▶ [Your instructions]: Exactly the lines starting at the line containing "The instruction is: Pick" and ending at the line containing "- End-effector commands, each" are to be written out from the listing below, both included.

▶ [Stored data]:
BEGIN
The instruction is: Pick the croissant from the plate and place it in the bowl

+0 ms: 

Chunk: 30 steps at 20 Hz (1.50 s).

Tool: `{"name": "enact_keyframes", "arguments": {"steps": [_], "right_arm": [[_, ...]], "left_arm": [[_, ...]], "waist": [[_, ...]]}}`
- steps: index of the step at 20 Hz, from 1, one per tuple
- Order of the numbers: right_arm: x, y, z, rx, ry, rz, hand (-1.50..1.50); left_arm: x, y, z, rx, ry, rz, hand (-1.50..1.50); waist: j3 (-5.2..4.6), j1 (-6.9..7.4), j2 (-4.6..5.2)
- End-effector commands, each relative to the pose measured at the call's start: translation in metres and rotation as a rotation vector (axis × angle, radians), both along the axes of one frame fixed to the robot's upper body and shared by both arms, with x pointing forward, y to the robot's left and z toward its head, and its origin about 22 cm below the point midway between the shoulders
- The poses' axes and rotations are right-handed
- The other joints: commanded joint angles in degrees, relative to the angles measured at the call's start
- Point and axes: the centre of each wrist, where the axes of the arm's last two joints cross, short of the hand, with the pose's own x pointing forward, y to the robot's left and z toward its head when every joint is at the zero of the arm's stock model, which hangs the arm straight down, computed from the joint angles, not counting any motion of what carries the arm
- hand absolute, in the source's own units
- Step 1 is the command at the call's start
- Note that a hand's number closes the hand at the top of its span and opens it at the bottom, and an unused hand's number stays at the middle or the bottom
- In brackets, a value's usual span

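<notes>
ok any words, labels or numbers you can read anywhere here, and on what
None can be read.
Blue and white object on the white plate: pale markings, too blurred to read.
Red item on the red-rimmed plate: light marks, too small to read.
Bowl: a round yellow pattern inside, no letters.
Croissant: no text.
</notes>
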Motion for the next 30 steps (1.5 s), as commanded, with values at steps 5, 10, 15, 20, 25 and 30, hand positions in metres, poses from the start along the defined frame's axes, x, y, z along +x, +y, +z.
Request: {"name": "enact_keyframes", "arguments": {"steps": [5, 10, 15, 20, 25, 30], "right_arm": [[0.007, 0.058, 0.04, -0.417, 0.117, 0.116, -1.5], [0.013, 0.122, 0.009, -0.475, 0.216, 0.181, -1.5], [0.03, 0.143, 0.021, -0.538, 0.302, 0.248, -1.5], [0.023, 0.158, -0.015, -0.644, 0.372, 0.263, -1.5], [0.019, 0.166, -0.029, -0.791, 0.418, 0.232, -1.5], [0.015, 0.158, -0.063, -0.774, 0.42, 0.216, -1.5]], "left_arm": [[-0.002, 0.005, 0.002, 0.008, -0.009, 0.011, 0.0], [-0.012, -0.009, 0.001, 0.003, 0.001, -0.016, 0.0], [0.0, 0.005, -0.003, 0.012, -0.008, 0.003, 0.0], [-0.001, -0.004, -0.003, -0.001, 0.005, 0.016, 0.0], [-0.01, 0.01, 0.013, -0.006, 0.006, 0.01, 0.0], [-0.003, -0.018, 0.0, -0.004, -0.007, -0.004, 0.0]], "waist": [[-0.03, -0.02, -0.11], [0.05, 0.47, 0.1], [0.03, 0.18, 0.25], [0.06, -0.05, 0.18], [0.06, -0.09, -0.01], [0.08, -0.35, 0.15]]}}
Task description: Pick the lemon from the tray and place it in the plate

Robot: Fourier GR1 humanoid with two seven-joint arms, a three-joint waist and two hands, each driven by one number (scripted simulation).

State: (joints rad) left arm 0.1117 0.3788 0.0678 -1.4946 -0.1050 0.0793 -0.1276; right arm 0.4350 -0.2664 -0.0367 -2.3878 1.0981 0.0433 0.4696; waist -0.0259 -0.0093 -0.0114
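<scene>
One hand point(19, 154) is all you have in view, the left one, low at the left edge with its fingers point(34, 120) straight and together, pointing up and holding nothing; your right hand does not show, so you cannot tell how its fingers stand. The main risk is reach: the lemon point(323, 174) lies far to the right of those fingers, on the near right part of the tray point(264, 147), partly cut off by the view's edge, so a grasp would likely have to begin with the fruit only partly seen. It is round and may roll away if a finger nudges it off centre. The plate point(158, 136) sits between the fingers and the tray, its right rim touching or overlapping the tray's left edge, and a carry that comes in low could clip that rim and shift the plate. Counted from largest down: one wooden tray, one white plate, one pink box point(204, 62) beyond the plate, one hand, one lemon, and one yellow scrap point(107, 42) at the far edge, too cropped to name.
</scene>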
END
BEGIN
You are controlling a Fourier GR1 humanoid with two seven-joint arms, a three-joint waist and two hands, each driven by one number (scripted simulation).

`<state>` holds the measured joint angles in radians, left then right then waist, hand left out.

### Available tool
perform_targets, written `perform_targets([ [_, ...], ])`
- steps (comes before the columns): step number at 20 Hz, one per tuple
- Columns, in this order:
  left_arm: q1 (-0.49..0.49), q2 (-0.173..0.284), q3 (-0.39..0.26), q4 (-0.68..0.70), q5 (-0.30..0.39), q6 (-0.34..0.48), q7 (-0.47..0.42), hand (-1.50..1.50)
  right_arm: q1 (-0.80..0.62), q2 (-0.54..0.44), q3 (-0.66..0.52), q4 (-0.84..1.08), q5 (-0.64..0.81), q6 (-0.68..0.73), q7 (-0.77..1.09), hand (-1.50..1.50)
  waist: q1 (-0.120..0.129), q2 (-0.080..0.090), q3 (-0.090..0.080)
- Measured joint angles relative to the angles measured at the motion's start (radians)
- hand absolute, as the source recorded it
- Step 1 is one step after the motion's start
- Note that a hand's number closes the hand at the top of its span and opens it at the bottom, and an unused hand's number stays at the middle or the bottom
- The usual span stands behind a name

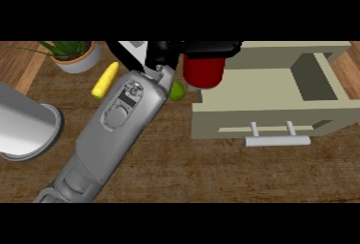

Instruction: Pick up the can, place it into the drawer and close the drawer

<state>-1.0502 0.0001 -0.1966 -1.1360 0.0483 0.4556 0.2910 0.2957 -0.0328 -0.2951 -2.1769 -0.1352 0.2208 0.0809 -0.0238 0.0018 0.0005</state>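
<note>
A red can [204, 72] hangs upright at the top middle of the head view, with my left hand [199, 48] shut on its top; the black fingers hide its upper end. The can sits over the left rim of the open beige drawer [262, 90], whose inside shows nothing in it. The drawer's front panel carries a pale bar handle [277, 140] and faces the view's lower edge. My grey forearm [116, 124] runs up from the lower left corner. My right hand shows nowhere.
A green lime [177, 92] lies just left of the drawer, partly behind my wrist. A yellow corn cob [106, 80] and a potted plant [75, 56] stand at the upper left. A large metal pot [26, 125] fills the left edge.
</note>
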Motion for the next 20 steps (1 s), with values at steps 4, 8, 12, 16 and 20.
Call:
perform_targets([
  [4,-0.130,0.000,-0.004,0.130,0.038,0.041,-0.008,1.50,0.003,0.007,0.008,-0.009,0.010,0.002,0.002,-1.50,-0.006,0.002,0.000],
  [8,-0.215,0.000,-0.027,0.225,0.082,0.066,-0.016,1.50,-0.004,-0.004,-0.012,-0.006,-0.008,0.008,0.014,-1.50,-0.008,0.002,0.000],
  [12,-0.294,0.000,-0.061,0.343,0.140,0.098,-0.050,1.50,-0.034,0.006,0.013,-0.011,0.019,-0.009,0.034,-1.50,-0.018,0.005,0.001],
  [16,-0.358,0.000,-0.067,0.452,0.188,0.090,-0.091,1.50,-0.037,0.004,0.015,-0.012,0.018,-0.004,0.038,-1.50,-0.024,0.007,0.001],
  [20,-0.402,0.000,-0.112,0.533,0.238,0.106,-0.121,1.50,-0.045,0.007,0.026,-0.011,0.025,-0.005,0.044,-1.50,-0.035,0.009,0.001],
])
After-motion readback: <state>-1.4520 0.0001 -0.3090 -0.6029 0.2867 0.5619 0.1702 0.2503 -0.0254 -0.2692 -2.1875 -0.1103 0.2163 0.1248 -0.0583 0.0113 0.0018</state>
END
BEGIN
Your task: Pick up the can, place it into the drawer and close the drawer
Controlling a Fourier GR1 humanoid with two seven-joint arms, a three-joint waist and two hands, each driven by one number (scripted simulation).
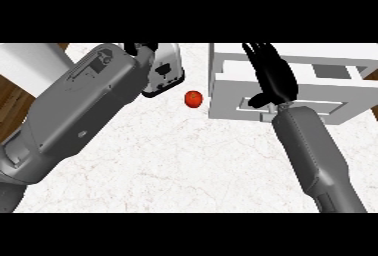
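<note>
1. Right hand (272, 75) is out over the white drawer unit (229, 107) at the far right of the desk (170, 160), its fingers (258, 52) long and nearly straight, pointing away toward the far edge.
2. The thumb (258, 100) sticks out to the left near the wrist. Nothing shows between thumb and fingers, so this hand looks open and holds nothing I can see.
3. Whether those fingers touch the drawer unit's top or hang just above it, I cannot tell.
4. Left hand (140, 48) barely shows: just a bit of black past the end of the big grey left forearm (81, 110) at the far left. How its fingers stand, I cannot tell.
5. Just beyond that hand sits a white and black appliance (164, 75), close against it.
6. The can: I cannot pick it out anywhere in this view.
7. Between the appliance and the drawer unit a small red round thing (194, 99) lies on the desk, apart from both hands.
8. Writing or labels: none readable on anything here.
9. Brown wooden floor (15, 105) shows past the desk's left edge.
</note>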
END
▶ [Written solution]:
The instruction is: Pick the croissant from the plate and place it in the bowl

+0 ms: 

Chunk: 30 steps at 20 Hz (1.50 s).

Tool: `{"name": "enact_keyframes", "arguments": {"steps": [_], "right_arm": [[_, ...]], "left_arm": [[_, ...]], "waist": [[_, ...]]}}`
- steps: index of the step at 20 Hz, from 1, one per tuple
- Order of the numbers: right_arm: x, y, z, rx, ry, rz, hand (-1.50..1.50); left_arm: x, y, z, rx, ry, rz, hand (-1.50..1.50); waist: j3 (-5.2..4.6), j1 (-6.9..7.4), j2 (-4.6..5.2)
- End-effector commands, each relative to the pose measured at the call's start: translation in metres and rotation as a rotation vector (axis × angle, radians), both along the axes of one frame fixed to the robot's upper body and shared by both arms, with x pointing forward, y to the robot's left and z toward its head, and its origin about 22 cm below the point midway between the shoulders

No more work remains in this exercise.